By Drew Gregory
Over the last few years fishing of Wild Waters, I am often asked the following about rivers: "How do you access them, and how do you know they are safe?
Honestly, the answers are simpler than you may think.
Where to access rivers?
All states have different laws concerning the riverbed, but pretty much all of them agree that if the water is navigable, then you are allowed to float and fish on it.
You can pretty much access all rivers at public bridges because there is public right of way along either side. This does not apply to interstate bridges, however. Another option would be public landings/launches, which are normally listed on the state’s game & fish website.
Accessing public water can also be researched via websites such as AmericanWhitewater.org, which is normally used for whitewater paddlers that are looking for sections with some sweet rapids to hit. Well, the information can be used in the opposite way for anglers who are looking to avoid larger rapids, or at least know what they’re about to get into if they decide to fish that section. Numerous other fishing and paddling forums in your area can also be helpful with the right words typed into the “search” box. Finally, using the proper Google search with the name of your river or creek and the word “fishing” or “kayak” can turn up successful results.

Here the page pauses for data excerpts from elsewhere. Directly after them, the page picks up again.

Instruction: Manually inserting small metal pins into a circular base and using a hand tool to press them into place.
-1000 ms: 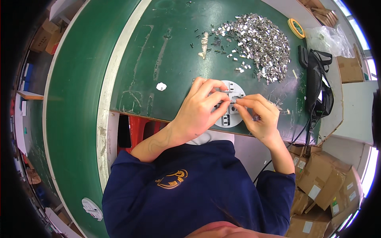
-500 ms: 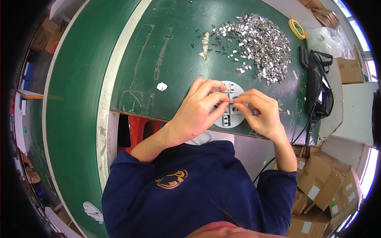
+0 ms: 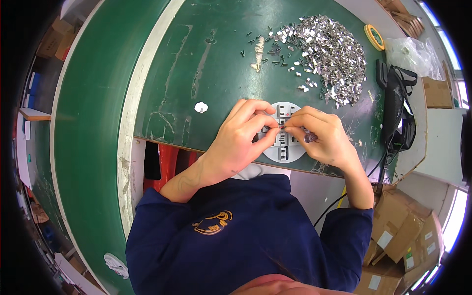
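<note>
Between my hands a round light-grey fixture plate (image 3: 293,156) lies near the table's front edge, with dark slots and small raised blocks on it. My left hand (image 3: 244,129) reaches over its left side, thumb and index finger pinched together near the middle. From the other side my right hand (image 3: 322,135) meets it, its fingertips also pinched over the plate's centre. Whatever sits between the fingertips is too small and covered to name. A dark, shiny object (image 3: 310,137) shows under the curled fingers of my right hand.
A heap of small shiny metal clips (image 3: 334,59) covers the far right of the green table (image 3: 221,64). A yellow tape roll (image 3: 374,37), a clear plastic bag (image 3: 415,56) and a black mesh bag (image 3: 399,108) lie along the right edge. A white scrap (image 3: 200,107) lies left.
My fingertips have shifted slightly left over the plate, uncovering more of its centre blocks. The right hand has drawn a little closer to the left. The view has moved slightly.
</note>
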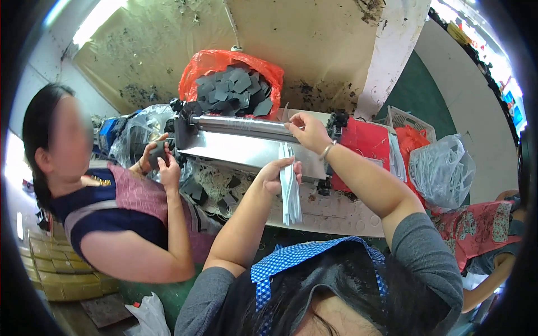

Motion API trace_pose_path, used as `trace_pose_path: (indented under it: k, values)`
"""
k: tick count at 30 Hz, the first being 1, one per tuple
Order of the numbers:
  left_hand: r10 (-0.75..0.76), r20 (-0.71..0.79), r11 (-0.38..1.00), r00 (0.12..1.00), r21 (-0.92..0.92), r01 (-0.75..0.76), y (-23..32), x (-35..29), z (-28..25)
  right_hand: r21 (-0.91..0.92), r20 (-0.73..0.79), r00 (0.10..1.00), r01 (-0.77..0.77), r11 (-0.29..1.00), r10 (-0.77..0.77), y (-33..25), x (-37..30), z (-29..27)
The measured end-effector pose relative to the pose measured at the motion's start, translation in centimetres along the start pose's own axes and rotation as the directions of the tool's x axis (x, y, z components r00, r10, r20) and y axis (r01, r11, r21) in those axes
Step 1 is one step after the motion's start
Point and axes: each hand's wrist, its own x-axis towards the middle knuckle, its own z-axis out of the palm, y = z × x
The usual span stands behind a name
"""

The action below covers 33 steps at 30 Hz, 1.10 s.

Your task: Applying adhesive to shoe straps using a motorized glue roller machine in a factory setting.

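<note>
My left hand [274,175] is closed around a bundle of thin white strips [290,199], which stand up above the fingers and hang down below them. Just beyond it lies the shiny metal plate [230,147] of a roller machine. My right hand [309,133], with a bracelet at its wrist, is over the right part of the machine's metal roller [238,124]. Its fingers are bent together in a pinch at the roller; whatever lies between the fingertips is too small to make out.
Behind the machine stands a red plastic bag [188,75] full of dark grey pieces [230,89]. A co-worker at the left holds a dark piece [158,155]. Right of the machine are a red panel [364,143] and a clear bag [443,168] of white strips. Another person is at far right.
</note>
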Motion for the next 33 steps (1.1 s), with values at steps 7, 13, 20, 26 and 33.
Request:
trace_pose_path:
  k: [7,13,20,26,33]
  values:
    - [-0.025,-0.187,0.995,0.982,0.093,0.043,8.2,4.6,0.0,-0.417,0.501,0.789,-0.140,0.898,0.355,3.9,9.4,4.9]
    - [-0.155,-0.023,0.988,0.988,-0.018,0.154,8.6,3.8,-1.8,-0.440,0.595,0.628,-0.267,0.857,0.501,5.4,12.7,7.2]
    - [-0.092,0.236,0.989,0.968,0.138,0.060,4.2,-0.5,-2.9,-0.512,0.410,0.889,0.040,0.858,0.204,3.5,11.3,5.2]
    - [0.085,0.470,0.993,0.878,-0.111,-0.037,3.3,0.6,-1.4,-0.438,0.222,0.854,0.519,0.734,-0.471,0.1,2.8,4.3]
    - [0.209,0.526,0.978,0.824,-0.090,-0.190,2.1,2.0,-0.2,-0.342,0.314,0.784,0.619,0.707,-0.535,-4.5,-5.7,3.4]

How do you know if the river is at a safe level to fish?
Whether you are fishing a river that has a water-releasing dam upstream or a free-flowing watershed, you’ll always want to reference the USGS Water Data website – to learn what the current level is and other important information such as temperature or cubic feet per second (CFS). If you paid attention in 2nd grade, you should have learned how to read a graph, so you’ll easily be able to read these graphs/tables. I try to find the graph for the river that will show the “median” streamflow for that river. If the current river level is below, at, or slightly above the median then I know that it is most likely clear enough and safe enough to fish. I would feel good about driving to a river that I’ve never been to, even if it is hours away, once I have this data. If you see that the river is well over the median level, you’ll likely also notice that it is too high and/or muddy to fish safely and effectively.
If you are fishing on a river that has a dam release upstream (usually creating large lakes and reservoirs) then you may want to find out who owns/controls that dam. Many times they have a phone number or website you can visit that will give you the information on that day's release schedule. The last thing you want to happen is to end up on a river where the water rises quickly and swiftly to a level that is beyond your paddling skill level. Bottom line, I have yet to have a bad time fishing a section of river. Even if it wasn’t the best fishery, it’s always a cool adventure exploring wild waters.